W toku śledztwa przedstawiono zarzuty również 45-letniej Anecie J., ciotce poszkodowanego chłopca i jej mężowi. Aneta J. to siostra Magdaleny B. Ustalenia śledczych wykazały, że nie udzieliła ona pomocy zamieszkującemu z nią małoletniemu pokrzywdzonemu, który znalazł się w sytuacji grożącej bezpośrednim niebezpieczeństwem utraty życia lub ciężkiego uszczerbku na zdrowiu. – Ciotka chłopca nie interweniowała, gdy Dawid B. siłą przytrzymywał i polewał dziecko gorącą wodą, uderzał po całym ciele oraz gdy rzucił pokrzywdzonego na rozżarzony piec węglowy – również po tym zdarzeniu nie podjęła czynności, mających na celu udzielenia pomocy pokrzywdzonemu – informuje prokurator Piotr Wróblewski z częstochowskiej prokuratury. Zarzut nieudzielenia pomocy usłyszał również mąż Anety J., czyli wujek 8-latka. Mężczyzna widząc stan, w jakim dziecko się znajdowało, nie wezwał służb ratunkowych i nie podjął żadnych innych czynności, mających na celu udzielenie pomocy pokrzywdzonemu. Oboje nie przyznali się do winy. Aneta J. twierdzi, że nie widziała tego, jak Dawid B. polewał pokrzywdzonego wrzątkiem, a gdy później chciała wezwać do niego pomoc, ta została wezwana już przez jego ojca. Mężczyzna z kolei wyjaśnił, że rzadko bywa w domu, dużo pracował i nie był świadkiem takich zdarzeń.

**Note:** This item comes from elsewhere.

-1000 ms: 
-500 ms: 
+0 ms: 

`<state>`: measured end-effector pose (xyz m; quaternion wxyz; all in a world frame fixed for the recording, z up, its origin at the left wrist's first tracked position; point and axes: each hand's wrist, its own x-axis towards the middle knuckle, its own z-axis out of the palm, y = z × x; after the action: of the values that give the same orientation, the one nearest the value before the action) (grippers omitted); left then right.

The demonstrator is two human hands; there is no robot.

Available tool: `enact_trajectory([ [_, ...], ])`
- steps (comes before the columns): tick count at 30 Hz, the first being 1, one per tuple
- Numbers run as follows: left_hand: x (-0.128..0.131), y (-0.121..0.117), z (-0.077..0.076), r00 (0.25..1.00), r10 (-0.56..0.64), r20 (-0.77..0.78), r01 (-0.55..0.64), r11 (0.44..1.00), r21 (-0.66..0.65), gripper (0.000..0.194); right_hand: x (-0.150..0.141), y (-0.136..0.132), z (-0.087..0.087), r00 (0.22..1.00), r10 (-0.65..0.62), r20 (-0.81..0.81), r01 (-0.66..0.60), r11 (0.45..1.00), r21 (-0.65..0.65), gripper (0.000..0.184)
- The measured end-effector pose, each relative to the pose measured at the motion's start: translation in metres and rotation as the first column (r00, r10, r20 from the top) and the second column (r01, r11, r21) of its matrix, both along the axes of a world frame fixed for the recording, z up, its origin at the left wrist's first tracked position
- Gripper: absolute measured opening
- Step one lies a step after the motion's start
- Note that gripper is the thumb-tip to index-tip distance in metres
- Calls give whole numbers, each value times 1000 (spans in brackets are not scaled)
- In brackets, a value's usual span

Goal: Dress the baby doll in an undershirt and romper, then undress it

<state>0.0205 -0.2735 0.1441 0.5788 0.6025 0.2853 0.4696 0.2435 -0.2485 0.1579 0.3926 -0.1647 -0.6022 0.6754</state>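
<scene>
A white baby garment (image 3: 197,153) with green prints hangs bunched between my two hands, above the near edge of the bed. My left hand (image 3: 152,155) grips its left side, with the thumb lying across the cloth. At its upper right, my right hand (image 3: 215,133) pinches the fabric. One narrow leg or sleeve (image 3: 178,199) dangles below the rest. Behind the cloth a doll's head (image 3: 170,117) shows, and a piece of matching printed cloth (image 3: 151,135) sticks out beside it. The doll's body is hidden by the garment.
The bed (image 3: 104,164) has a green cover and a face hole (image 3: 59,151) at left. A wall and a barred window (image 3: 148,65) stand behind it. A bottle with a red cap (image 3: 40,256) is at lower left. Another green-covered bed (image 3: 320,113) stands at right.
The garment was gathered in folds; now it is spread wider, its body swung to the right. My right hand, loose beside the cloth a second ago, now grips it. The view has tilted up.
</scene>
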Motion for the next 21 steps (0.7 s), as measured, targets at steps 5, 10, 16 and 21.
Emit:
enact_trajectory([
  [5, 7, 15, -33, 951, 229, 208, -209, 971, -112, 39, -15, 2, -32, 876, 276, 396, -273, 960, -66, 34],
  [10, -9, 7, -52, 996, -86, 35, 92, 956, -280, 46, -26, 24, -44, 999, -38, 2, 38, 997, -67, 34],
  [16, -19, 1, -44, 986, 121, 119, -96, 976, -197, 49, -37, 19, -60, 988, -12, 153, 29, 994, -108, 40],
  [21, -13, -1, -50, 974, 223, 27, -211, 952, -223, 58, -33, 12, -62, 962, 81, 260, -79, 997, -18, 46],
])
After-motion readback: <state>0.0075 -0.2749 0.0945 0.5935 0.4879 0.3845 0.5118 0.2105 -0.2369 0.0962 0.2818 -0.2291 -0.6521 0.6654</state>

Stan Kamilka wciąż jest ciężki

Górnośląskie Centrum Zdrowia Dziecka w Katowicach poinformowało w ostatnich dniach, że stan Kamilka jest nadal bardzo ciężki. Pozostaje on cały czas w śpiączce farmakologicznej na oddziale intensywnej terapii. – Największym problemem jest ciężki przebieg choroby oparzeniowej u chłopca, spowodowanej rozległymi oparzeniami i nieleczeniem ran oparzeniowych przez wiele dni – przekazał przedstawiciel placówki.